> _WHAT TO PRODUCE_:
Scan the listing below and copy each line holding the word "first".

> _SOURCE MATERIAL_:
================================

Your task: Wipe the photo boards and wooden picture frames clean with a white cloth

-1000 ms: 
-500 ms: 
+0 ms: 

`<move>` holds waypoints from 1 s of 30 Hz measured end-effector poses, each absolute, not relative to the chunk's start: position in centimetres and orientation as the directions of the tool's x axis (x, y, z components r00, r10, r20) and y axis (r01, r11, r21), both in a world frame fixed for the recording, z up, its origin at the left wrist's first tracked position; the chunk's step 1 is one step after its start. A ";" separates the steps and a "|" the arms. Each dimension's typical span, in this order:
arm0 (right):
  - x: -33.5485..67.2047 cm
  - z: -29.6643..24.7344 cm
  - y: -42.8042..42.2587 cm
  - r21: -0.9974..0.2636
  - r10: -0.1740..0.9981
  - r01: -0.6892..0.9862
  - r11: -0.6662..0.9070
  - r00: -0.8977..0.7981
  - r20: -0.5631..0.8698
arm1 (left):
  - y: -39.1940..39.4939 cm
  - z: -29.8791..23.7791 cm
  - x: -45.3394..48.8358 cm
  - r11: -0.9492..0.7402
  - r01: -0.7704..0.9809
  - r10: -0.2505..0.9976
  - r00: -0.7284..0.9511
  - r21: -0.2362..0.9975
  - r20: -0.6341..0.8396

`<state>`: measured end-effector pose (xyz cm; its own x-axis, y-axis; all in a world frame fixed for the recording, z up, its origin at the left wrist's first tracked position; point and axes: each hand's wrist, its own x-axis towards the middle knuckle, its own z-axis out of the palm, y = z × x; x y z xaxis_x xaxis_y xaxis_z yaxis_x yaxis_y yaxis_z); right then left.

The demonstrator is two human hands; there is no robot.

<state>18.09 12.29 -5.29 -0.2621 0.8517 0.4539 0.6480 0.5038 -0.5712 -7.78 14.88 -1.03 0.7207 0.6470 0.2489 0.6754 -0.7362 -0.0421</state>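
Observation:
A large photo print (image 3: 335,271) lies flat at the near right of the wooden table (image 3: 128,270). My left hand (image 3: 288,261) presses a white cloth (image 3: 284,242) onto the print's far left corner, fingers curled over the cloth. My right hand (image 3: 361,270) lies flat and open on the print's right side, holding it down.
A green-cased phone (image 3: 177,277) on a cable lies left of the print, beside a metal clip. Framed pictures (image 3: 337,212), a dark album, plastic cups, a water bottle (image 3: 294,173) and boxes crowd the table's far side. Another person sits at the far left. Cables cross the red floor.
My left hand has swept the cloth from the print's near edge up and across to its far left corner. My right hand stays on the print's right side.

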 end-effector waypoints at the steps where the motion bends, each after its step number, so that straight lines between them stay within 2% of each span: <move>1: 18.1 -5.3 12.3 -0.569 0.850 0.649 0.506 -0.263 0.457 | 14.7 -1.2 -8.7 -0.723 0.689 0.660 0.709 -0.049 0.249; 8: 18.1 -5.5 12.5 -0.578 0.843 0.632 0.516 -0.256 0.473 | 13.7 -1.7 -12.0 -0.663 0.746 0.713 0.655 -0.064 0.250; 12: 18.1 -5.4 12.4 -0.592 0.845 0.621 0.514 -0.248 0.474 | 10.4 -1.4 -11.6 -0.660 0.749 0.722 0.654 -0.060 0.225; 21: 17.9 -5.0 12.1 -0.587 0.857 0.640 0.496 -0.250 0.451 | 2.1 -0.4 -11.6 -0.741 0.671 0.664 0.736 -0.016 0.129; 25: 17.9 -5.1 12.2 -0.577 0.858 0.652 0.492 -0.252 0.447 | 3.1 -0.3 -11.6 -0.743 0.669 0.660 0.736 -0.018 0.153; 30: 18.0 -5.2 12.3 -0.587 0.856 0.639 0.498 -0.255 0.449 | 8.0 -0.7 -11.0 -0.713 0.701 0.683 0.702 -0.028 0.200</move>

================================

> _SOLVED EXERCISE_:
`<move>` holds waypoints from 1 s of 30 Hz measured end-effector poses, each absolute, not relative to the chunk's start: position in centimetres and orientation as the directions of the tool's x axis (x, y, z components r00, r10, r20) and y axis (r01, r11, r21), both in a world frame fixed for the recording, z up, its origin at the left wrist's first tracked position; the chunk's step 1 is one step after its start. A ";" separates the steps and a "|" the arms. Each dimension's typical span, in this order:
`<state>`: measured end-effector pose (xyz cm; its own x-axis, y-axis; all in a world frame fixed for the recording, z up, its origin at the left wrist's first tracked position; point and axes: each hand's wrist, its own x-axis towards the middle knuckle, its own z-axis out of the palm, y = z × x; x y z xaxis_x xaxis_y xaxis_z yaxis_x yaxis_y yaxis_z); right then left.

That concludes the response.